Last edited by electro on Sat Jun 04, 2011 6:22 am; edited 2 times in total

----------

## soban_

https://forums.gentoo.org/viewtopic-t-843063.html to moze sie przydac. Mi zazwyczaj wystarcza lsmod + lspci + google.

----------

## Pryka

 *electro wrote:*   

> Mam taki problem:
> 
> Zainstalowałem gentoo 64 bitowe , robilem wg instrukcji 
> 
> Obecnie podczas pierwszego uruchomienia gentoo, pokazuje mi się po 2 sekundach takie coś jak na zdjeciu : 
> ...

 

Obsługa dysku jest?

System plików jest?

 *electro wrote:*   

> 
> 
> Jest to chyba m.in. zwiazane z jakimś błedęm podczas recznej kompilacji jadra ,kernela - coś dodałem za duzo albo za mało  w opcjach , bo wczesniej też kompilowałem jadro to mialem jeszcze  inny komunikat po uruchomieniu gentoo taki jak na zdjeciu :
> 
> http://img33.imageshack.us/img33/3263/dscn0564it.jpg
> ...

 

Szczerze to ja na tym zdjęciu nie widzę nic niepokojącego... zawieszało się tam czy co?

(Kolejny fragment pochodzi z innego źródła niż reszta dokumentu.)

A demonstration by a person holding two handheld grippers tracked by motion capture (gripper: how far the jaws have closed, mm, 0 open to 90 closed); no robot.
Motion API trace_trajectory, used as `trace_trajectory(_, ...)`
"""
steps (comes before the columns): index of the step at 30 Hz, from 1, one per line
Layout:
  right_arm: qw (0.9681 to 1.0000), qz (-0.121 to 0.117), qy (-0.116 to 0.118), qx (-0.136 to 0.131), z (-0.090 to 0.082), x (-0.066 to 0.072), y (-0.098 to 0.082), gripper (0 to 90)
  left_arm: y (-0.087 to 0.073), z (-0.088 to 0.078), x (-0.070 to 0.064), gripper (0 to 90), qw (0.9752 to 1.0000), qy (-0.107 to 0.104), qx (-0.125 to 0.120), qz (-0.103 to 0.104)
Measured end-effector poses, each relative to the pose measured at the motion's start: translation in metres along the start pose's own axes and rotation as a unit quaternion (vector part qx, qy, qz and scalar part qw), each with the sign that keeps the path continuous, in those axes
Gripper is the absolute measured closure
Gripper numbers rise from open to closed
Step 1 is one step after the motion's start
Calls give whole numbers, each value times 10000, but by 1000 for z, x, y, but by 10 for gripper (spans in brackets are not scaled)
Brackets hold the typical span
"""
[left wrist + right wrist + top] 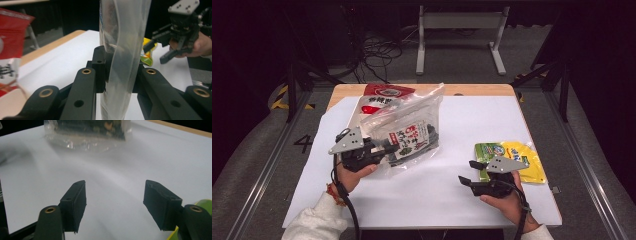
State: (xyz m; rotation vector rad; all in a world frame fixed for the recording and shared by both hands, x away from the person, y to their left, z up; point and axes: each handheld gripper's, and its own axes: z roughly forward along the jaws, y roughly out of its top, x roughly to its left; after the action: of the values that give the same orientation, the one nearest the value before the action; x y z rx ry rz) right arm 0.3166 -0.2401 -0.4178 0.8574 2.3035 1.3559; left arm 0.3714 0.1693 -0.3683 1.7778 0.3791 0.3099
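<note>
Slippage is the risk: left gripper (388,148) pinches only the thin edge of the clear bag (412,131), lifted off the tabletop (472,120), while right gripper (467,172) hangs open and empty beside the yellow-green pouch (524,157).

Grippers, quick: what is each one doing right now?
Left gripper: shut on the clear plastic bag.
Right gripper: open, nothing between its jaws.

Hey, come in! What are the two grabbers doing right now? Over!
Left gripper shut on clear bag. Right gripper open, empty, beside yellow-green pouch. Nothing between them.
</note>
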Motion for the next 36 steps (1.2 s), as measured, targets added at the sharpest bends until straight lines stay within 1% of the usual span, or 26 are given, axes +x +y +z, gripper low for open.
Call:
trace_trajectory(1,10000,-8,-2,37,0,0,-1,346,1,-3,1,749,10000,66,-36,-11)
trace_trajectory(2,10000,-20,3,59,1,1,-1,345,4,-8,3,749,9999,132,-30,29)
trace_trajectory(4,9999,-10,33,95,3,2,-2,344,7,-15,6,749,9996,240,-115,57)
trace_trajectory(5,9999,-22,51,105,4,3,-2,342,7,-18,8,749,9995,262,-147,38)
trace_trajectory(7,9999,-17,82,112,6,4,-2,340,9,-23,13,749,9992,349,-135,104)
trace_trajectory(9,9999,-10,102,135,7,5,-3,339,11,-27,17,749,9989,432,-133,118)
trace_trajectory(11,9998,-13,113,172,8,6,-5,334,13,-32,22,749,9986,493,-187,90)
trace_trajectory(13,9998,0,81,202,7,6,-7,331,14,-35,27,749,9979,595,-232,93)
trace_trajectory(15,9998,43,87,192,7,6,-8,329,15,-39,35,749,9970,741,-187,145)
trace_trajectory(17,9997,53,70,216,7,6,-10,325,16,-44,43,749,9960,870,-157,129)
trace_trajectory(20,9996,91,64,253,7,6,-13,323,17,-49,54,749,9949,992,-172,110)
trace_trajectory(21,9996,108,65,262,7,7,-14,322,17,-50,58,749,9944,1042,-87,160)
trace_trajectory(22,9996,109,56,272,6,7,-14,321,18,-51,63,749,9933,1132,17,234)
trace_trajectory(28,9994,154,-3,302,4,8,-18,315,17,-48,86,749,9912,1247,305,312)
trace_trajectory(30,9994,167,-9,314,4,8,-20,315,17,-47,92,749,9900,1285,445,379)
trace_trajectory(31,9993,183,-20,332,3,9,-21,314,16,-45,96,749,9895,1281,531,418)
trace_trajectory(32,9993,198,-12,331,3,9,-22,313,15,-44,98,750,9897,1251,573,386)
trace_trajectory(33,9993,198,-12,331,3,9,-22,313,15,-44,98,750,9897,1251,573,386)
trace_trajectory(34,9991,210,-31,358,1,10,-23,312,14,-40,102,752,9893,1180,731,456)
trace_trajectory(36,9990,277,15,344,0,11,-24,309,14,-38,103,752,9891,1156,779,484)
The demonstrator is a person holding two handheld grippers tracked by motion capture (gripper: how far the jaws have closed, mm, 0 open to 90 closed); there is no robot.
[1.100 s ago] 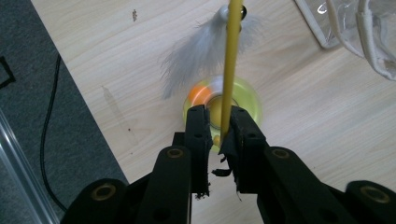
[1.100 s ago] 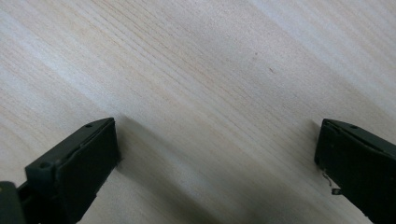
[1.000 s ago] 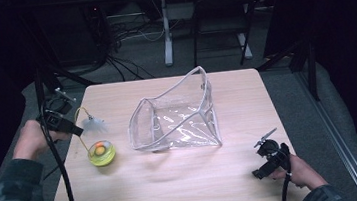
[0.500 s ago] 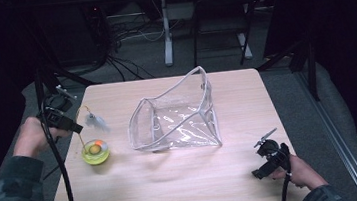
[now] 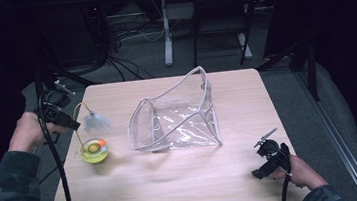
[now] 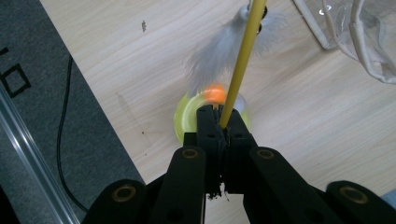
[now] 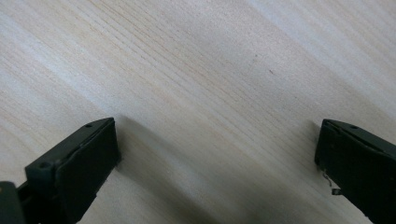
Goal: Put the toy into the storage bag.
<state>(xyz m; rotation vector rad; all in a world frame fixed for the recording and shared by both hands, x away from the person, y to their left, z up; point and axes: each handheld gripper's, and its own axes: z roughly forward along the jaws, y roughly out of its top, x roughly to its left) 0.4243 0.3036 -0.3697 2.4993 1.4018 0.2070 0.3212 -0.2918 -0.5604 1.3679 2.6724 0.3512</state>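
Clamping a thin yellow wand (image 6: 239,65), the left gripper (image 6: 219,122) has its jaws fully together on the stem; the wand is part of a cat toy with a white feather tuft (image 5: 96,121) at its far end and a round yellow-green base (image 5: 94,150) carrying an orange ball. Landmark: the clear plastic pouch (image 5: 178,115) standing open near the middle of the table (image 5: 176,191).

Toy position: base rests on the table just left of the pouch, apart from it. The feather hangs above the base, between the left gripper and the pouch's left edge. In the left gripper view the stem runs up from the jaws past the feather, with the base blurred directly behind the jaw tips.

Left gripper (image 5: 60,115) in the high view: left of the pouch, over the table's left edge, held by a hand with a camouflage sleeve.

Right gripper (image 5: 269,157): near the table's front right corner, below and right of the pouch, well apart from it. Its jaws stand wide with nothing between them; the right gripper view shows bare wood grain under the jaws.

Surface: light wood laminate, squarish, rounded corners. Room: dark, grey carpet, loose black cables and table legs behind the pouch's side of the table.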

ps. I przeczytaj linka od @sobana pomoże  :Smile: 

----------

## electro

proszę zobaczcie raz jeszcze moj pierwszy post , skompilowalem ponownie moj kernel i tez mam problem, tylko ze teraz inny , ale za to bootuje sie juz lepiej gentoo ,tylko musze poprawic cos , tylko co ?

----------

## Pryka

Co masz na myśli mówiąc, że już się lepiej bootuje? Więcej informacji daj bo Ci nikt nie pomoże, co się dzieje teraz?

Poza w dokumentacji konfig gruba pod genkernel wygląda ciut inaczej. I coś czuje, że nie masz splasha tylko bezmyślnie przekopiowałeś to skądś.

----------

## electro

 *Pryka wrote:*   

> Co masz na myśli mówiąc, że już się lepiej bootuje? Więcej informacji daj bo Ci nikt nie pomoże, co się dzieje teraz?
> 
> Poza w dokumentacji konfig gruba pod genkernel wygląda ciut inaczej. I coś czuje, że nie masz splasha tylko bezmyślnie przekopiowałeś to skądś.

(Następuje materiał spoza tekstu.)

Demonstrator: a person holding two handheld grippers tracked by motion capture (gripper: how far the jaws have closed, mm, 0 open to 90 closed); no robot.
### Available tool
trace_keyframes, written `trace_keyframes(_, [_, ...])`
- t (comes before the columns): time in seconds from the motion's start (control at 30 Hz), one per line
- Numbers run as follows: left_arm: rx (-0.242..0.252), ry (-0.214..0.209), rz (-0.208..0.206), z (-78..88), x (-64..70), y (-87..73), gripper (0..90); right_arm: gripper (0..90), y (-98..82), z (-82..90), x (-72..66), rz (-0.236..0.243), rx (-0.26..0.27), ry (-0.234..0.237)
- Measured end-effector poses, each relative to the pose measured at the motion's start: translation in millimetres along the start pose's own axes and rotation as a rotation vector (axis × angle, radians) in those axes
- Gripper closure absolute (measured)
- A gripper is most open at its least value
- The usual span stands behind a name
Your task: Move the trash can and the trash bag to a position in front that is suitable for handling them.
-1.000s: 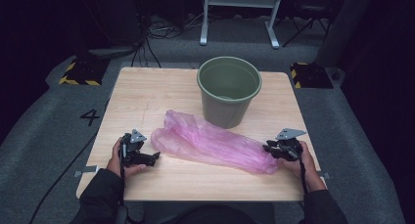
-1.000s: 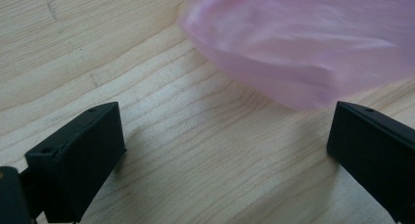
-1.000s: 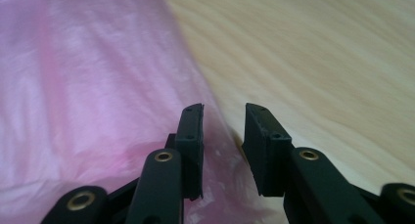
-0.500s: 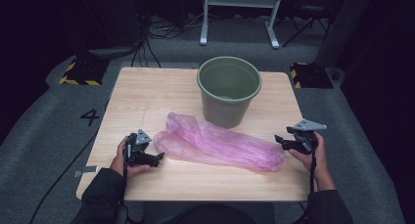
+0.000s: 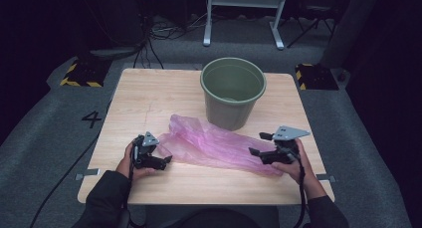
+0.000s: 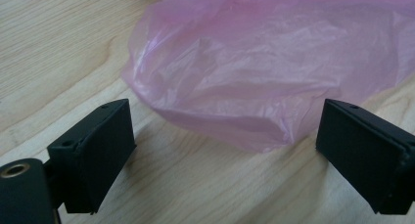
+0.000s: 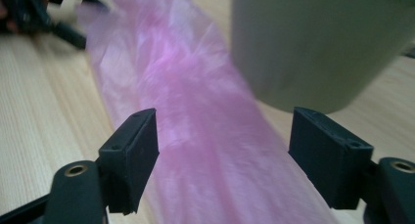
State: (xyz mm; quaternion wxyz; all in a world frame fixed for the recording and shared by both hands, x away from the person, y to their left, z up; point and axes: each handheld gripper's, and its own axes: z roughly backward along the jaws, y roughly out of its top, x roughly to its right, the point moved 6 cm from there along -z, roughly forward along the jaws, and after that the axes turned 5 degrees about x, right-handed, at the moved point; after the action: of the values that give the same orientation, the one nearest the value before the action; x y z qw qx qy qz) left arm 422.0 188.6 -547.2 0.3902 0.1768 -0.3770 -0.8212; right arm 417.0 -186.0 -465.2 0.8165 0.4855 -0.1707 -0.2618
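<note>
High view shows me the pink plastic bag (image 5: 219, 147) lying limp across the bench (image 5: 149, 96) before the green bucket (image 5: 232, 92), light, slippery film best pinched at its ends, left tool (image 5: 166, 160) gaping, right tool (image 5: 259, 144) just opened, both empty.

The pink plastic bag (image 5: 214, 147) lay crumpled and flat on the table's near half, stretching left to right, translucent, its far edge touching the green bucket (image 5: 232, 93).
</note>
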Motion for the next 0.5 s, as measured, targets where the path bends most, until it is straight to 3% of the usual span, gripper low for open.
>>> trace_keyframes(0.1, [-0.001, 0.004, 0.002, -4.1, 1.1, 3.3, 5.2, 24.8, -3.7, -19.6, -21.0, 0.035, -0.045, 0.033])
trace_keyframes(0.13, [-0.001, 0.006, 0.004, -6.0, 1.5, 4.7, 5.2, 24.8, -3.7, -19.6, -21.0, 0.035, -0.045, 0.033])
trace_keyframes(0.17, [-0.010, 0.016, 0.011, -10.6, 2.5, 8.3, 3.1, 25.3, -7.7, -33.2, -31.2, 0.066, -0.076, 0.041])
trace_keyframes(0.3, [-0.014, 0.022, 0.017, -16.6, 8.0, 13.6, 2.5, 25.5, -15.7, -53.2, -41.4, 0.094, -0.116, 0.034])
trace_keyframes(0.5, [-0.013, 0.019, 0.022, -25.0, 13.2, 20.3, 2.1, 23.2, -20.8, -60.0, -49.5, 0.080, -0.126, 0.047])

 splash - obrazek działa mi OK

----------

## electro

w google wpisałem

 *Quote:*   

> 
> 
> Booting (initramfs) ERROR  your /dev is missing files required to boot

 

są rozwiazania , tylko musze dojsc o co chodzi , bo narazie nie wiem 

http://www.google.pl/search?hl=pl&q=Booting+%28initramfs%29+ERROR++your+%2Fdev+is+missing+files+required+to+boot&btnG=Szukaj&aq=f&aqi=&aql=&oq=

----------

## Pryka

W pierwszym wyniku z google masz gotową odpowiedź.

----------

## electro

 *Pryka wrote:*   

> W pierwszym wyniku z google masz gotową odpowiedź.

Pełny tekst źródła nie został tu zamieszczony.